Marty wanted to throttle the infuriating, son-of-a-bitch. And then he had a startling realization, in his anger, he’d all but forgotten his pain. Buck had managed to distract him from it, which made Marty wonder if that wasn’t Buck’s intention to start with. Then again, maybe he was crediting Buck with more cleverness than the Neanderthal could possibly possess. And now that Marty had made himself conscious of the distraction, the pain came rushing back full force. He went against his better judgment and decided to encourage Buck to piss him off some more.
“What happened to staying and helping Angie?” Marty asked.

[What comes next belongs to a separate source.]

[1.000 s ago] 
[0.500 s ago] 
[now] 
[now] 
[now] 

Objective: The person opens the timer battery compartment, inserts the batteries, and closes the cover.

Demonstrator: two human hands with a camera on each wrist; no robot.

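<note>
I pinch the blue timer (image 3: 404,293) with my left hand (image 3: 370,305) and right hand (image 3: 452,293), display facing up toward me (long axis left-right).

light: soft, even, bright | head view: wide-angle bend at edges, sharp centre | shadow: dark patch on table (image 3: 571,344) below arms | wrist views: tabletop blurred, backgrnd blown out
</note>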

“She’s a lesbo,” Buck said, as if that explained everything. In a way, it did, but for medicinal purposes Marty wasn’t going to let it go.
“How do you know she’s a lesbian?”
“It’s obvious.”
“If it’s obvious,” Marty asked, “why did you bother hitting on her?”
“Because if there was any hetero left in her, and there was, I could have brought it out.”
“You thought one look at you would unleash the lusty heterosexual trapped inside her.”